(EXERCISE DATA):
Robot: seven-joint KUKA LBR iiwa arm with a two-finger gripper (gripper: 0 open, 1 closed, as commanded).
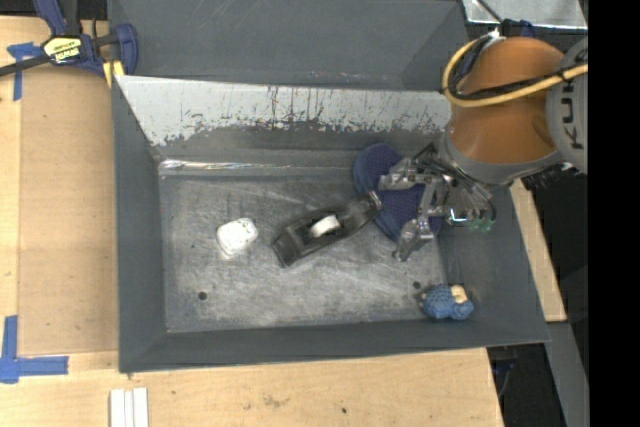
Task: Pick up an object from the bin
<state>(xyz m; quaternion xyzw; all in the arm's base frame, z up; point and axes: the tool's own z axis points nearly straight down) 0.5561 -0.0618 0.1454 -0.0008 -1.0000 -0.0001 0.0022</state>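
The tool hangs low in the right part of the grey bin, under the orange-covered wrist that comes in from the right. It sits right over a dark blue rounded thing that lies toward the far wall, and its metal parts overlap that thing's right side. I cannot tell from this view how far the tool is open, nor whether it has hold of anything. At the left of the bin floor, well apart from the tool, lies a small white crumpled lump. Just right of it, near the middle, a black oblong object with a pale patch on top lies slantwise, its right end touching or nearly touching the dark blue thing. In the near right corner a small blue toy with a yellow bit lies by itself, near the tool but clear of it.
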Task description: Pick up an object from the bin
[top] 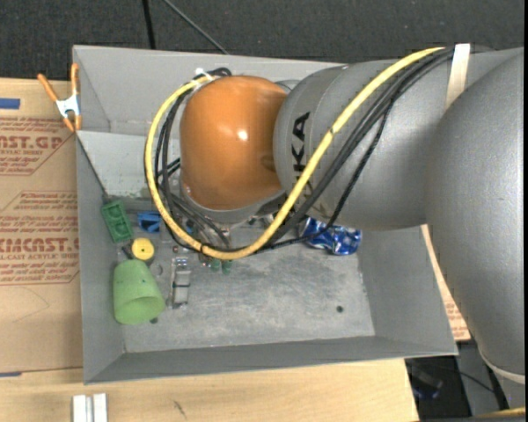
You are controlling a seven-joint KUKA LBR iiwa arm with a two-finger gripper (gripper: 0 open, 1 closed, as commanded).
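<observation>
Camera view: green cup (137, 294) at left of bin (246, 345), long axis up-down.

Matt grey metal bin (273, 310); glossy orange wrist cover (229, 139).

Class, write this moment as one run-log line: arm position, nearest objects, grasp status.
arm: orange-covered wrist over bin left-centre | nearest: light green cup, yellow disc, dark green block | grasp: cannot tell

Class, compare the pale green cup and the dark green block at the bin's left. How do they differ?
The pale green cup is rounded; the dark green block is flat and angular. The cup is larger than the block. Both are green and lie at the same side of the bin.
</observation>
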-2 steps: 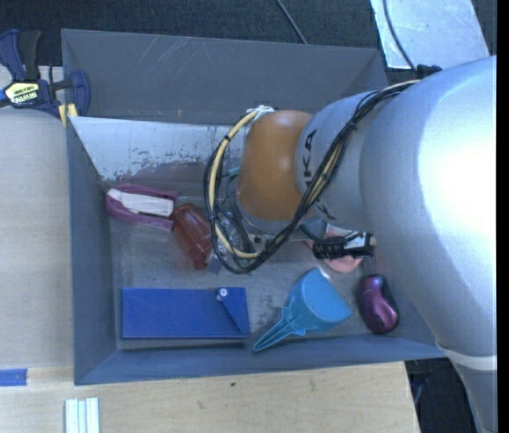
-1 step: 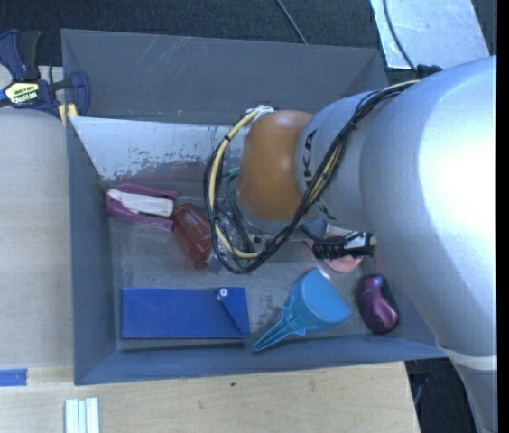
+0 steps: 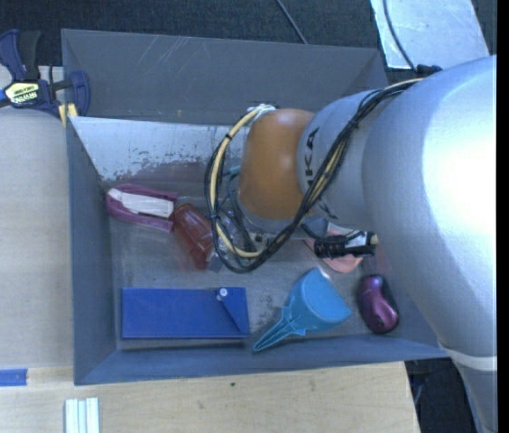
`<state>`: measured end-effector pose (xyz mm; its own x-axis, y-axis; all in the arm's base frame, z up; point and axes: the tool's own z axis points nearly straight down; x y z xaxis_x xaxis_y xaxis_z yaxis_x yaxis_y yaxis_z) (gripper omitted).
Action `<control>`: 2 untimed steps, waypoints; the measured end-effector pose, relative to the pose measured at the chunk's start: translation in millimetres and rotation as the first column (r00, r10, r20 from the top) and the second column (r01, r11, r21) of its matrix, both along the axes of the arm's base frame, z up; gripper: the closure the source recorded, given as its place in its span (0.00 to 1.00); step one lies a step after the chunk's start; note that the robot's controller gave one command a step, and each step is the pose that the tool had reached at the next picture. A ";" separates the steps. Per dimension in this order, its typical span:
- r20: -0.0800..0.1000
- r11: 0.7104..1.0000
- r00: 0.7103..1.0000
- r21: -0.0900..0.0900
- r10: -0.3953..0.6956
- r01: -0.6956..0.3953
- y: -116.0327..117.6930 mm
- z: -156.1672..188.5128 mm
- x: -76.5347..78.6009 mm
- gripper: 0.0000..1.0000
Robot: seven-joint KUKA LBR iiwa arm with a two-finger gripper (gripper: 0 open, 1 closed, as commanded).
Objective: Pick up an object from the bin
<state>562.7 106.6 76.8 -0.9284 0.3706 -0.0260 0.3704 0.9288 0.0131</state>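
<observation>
Well, from my seat the arm's orange cover (image 3: pixel 273 162) and its yellow and black cables (image 3: pixel 221 197) hang over the middle of the bin (image 3: pixel 87 269), and they hide most of what I need to see. The gripper (image 3: pixel 230 244) is low, near the floor beneath that cover. I cannot tell whether it is spread or closed, nor whether anything is in it.

The thing nearest it is a reddish-brown lump (image 3: pixel 193 233) lying left of centre, just beside the gripper on its left. I cannot tell if the two touch. I judge this the likely pick, simply because the gripper sits down next to it. Behind the lump, toward the back-left, lies a maroon and white handle-shaped piece (image 3: pixel 142 206), its end close against the lump.

The rest has settled toward the walls, as loose things do in a bin with sloped sides. A flat blue box (image 3: pixel 178 314) lies along the front wall. A light blue funnel (image 3: pixel 309 309) lies on its side to the right of it, spout pointing at the box's corner. A purple oval piece (image 3: pixel 378 303) rests near the right wall, and a pink thing with a black part (image 3: pixel 345 246) lies under the arm.

The floor is bare grey metal, scuffed, with reddish smears on the back wall (image 3: pixel 155 156). A strip of bare floor runs between the lump and the box, so there is some room on that side, but the handle-shaped piece crowds the lump from behind.
</observation>
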 end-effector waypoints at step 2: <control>-0.008 1.000 1.000 -0.001 0.002 -0.002 -0.5 76.4 -2.0 1.00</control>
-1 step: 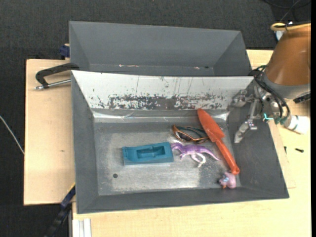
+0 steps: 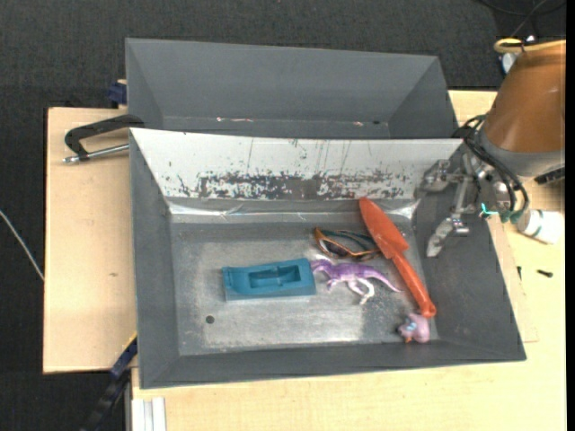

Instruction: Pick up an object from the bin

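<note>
Hanging just to the right of the long orange piece [image 2: 395,250], above the sloped side wall of the bin [image 2: 153,268], the tool [image 2: 444,238] carries nothing that I can make out; whether it is open or closed I cannot tell. That orange piece looks the nearest candidate: a slim, glossy stick, broader at its far end, narrowing toward the front, lying slantwise on the bin floor. A grip across it could make it roll or skid away, I'd guess. The purple dinosaur [image 2: 355,277] just beside its left flank, or the small pink toy [image 2: 415,330] at its near tip, could get nudged or caught too.
</note>
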Controlling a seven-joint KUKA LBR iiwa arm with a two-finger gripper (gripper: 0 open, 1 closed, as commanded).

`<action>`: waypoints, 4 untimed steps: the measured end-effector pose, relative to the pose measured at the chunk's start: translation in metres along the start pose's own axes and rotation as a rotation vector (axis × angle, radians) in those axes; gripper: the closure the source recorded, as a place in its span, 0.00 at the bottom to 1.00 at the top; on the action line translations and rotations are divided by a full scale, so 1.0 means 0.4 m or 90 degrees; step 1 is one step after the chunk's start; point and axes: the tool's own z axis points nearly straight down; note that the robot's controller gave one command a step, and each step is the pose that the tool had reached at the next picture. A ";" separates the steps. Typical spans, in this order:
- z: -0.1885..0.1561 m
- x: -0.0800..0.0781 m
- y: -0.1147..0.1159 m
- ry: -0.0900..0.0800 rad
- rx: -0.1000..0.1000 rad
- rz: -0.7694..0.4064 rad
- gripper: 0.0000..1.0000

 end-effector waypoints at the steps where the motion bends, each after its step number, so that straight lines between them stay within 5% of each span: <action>1: 0.107 0.031 0.086 -0.003 0.001 -0.044 0.00; 2: 0.227 0.037 0.119 0.001 -0.002 -0.246 1.00; 3: 0.227 0.037 0.119 0.001 -0.002 -0.246 1.00; 4: -0.124 -0.005 0.133 -0.004 0.001 -0.250 1.00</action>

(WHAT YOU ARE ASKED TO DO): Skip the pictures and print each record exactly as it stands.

(RESPONSE TO THE EXERCISE):
Robot: seven-joint KUKA LBR iiwa arm with a two-finger gripper (gripper: 0 open, 1 closed, as commanded).
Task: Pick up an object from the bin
<state>(xyz m; quaternion xyzw; all in the arm's base frame, z up; point and axes: the tool's own z axis points nearly straight down) 0.5561 -0.0618 0.1454 -0.0008 -1.0000 -0.0001 0.0022</state>
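The tool hangs low in the right part of the grey bin, under the orange-covered wrist that comes in from the right. It sits right over a dark blue rounded thing that lies toward the far wall, and its metal parts overlap that thing's right side. I cannot tell from this view how far the tool is open, nor whether it has hold of anything. At the left of the bin floor, well apart from the tool, lies a small white crumpled lump. Just right of it, near the middle, a black oblong object with a pale patch on top lies slantwise, its right end touching or nearly touching the dark blue thing. In the near right corner a small blue toy with a yellow bit lies by itself, near the tool but clear of it.
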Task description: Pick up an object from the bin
[top] 
You are controlling a seven-joint KUKA LBR iiwa arm with a two-finger gripper (gripper: 0 open, 1 closed, as commanded).
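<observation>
Camera view: green cup (137, 294) at left of bin (246, 345), long axis up-down.

Matt grey metal bin (273, 310); glossy orange wrist cover (229, 139).

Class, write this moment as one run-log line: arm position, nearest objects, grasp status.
arm: orange-covered wrist over bin left-centre | nearest: light green cup, yellow disc, dark green block | grasp: cannot tell

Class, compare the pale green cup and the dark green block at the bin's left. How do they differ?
The pale green cup is rounded; the dark green block is flat and angular. The cup is larger than the block. Both are green and lie at the same side of the bin.
</observation>
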-2 steps: 
-1 step: 
+0 steps: 
`<state>`: measured end-effector pose (xyz mm; its own x-axis, y-axis; all in the arm's base frame, z up; point and axes: the tool's own z axis points nearly straight down; x y z xaxis_x xaxis_y xaxis_z yaxis_x yaxis_y yaxis_z) (gripper omitted).
Action `<control>`: 2 untimed steps, waypoints; the measured end-effector pose, relative to the pose measured at the chunk's start: translation in millimetres and rotation as the first column (r00, r10, r20 from the top) and the second column (r01, r11, r21) of its matrix, both along the axes of the arm's base frame, z up; gripper: the closure the source recorded, given as its place in its span (0.00 to 1.00); step one lies a step after the chunk's start; note that the robot's controller gave one command a step, and each step is the pose that the tool had reached at the next picture. A ";" separates the steps. Per dimension in this order, its typical span:
- r20: -0.0800..0.1000
- r11: 0.7104..1.0000
- r00: 0.7103..1.0000
- r21: -0.0900..0.0900
- r10: -0.3953..0.6956
- r01: -0.6956..0.3953
- y: -116.0327..117.6930 mm
- z: -156.1672..188.5128 mm
- x: -76.5347..78.6009 mm
- gripper: 0.0000..1.0000
Robot: seven-joint KUKA LBR iiwa arm with a two-finger gripper (gripper: 0 open, 1 closed, as commanded).
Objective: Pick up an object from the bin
<state>562.7 106.6 76.8 -0.9284 0.3706 -0.0260 0.3704 0.9288 0.0131</state>
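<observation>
Well, from my seat the arm's orange cover (image 3: pixel 273 162) and its yellow and black cables (image 3: pixel 221 197) hang over the middle of the bin (image 3: pixel 87 269), and they hide most of what I need to see. The gripper (image 3: pixel 230 244) is low, near the floor beneath that cover. I cannot tell whether it is spread or closed, nor whether anything is in it.

The thing nearest it is a reddish-brown lump (image 3: pixel 193 233) lying left of centre, just beside the gripper on its left. I cannot tell if the two touch. I judge this the likely pick, simply because the gripper sits down next to it. Behind the lump, toward the back-left, lies a maroon and white handle-shaped piece (image 3: pixel 142 206), its end close against the lump.

The rest has settled toward the walls, as loose things do in a bin with sloped sides. A flat blue box (image 3: pixel 178 314) lies along the front wall. A light blue funnel (image 3: pixel 309 309) lies on its side to the right of it, spout pointing at the box's corner. A purple oval piece (image 3: pixel 378 303) rests near the right wall, and a pink thing with a black part (image 3: pixel 345 246) lies under the arm.

The floor is bare grey metal, scuffed, with reddish smears on the back wall (image 3: pixel 155 156). A strip of bare floor runs between the lump and the box, so there is some room on that side, but the handle-shaped piece crowds the lump from behind.
</observation>
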 end-effector waypoints at step 2: <control>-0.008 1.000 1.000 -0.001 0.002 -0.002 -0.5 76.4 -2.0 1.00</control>
-1 step: 
+0 steps: 

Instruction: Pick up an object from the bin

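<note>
Hanging just to the right of the long orange piece [image 2: 395,250], above the sloped side wall of the bin [image 2: 153,268], the tool [image 2: 444,238] carries nothing that I can make out; whether it is open or closed I cannot tell. That orange piece looks the nearest candidate: a slim, glossy stick, broader at its far end, narrowing toward the front, lying slantwise on the bin floor. A grip across it could make it roll or skid away, I'd guess. The purple dinosaur [image 2: 355,277] just beside its left flank, or the small pink toy [image 2: 415,330] at its near tip, could get nudged or caught too.
</note>
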Controlling a seven-joint KUKA LBR iiwa arm with a two-finger gripper (gripper: 0 open, 1 closed, as commanded).

`<action>`: waypoints, 4 untimed steps: the measured end-effector pose, relative to the pose measured at the chunk's start: translation in metres along the start pose's own axes and rotation as a rotation vector (axis × angle, radians) in those axes; gripper: the closure the source recorded, as a place in its span, 0.00 at the bottom to 1.00 at the top; on the action line translations and rotations are divided by a full scale, so 1.0 means 0.4 m or 90 degrees; step 1 is one step after the chunk's start; point and axes: the tool's own z axis points nearly straight down; note that the robot's controller gave one command a step, and each step is the pose that the tool had reached at the next picture. A ";" separates the steps. Typical spans, in this order:
- z: -0.1885..0.1561 m
- x: -0.0800..0.0781 m
- y: -0.1147..0.1159 m
- ry: -0.0900..0.0800 rad
- rx: -0.1000..0.1000 rad
- rz: -0.7694..0.4064 rad
- gripper: 0.0000..1.0000

 end-effector waypoints at the steps where the motion bends, each after its step number, so that straight lines between them stay within 5% of each span: <action>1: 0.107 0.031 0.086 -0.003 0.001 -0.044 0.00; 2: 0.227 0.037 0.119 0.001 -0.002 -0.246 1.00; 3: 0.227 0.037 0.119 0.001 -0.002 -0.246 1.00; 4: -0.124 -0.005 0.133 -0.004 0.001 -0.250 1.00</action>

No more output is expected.